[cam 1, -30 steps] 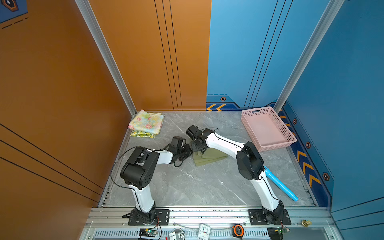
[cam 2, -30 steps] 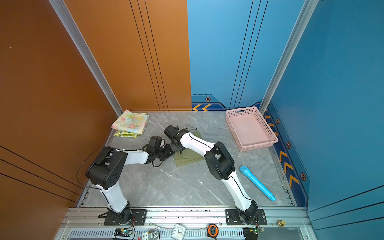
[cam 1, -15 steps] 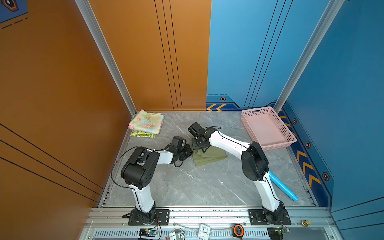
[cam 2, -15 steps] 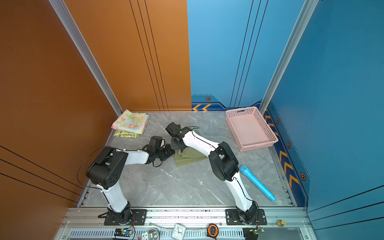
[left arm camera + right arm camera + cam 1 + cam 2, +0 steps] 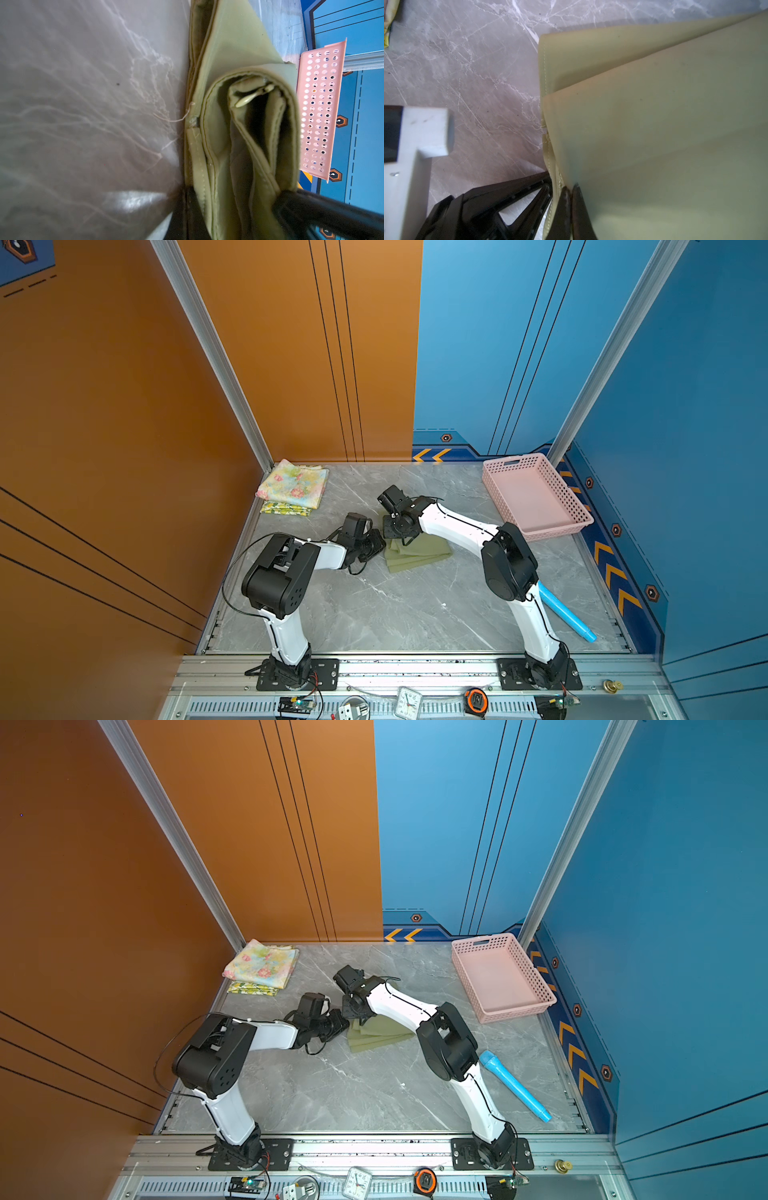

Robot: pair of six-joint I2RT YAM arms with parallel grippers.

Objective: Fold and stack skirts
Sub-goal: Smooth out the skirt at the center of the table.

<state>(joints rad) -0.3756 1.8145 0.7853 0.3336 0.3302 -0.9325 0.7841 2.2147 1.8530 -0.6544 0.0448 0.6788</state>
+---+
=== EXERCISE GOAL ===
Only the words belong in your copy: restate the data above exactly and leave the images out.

=== SOLUTION FOR THIS TASK ===
[cam 1, -30 steps] 
[cam 2, -30 steps] 
[cam 1, -15 steps] 
[cam 2, -15 steps] 
[left arm camera + right arm camera + cam 1 + cam 2, +0 steps] 

Robot: pair of six-joint I2RT YAM arms with parallel grippers.

Objective: Fold and stack skirts
Sub-goal: Smooth out the skirt at the center of the table.

<state>(joints rad) -0.3756 1.8145 0.7853 0.3336 0.3302 -0.9325 0.7841 2.2147 1.8530 -0.6544 0.0448 0.6788</state>

With the answer given, the exercise is complete.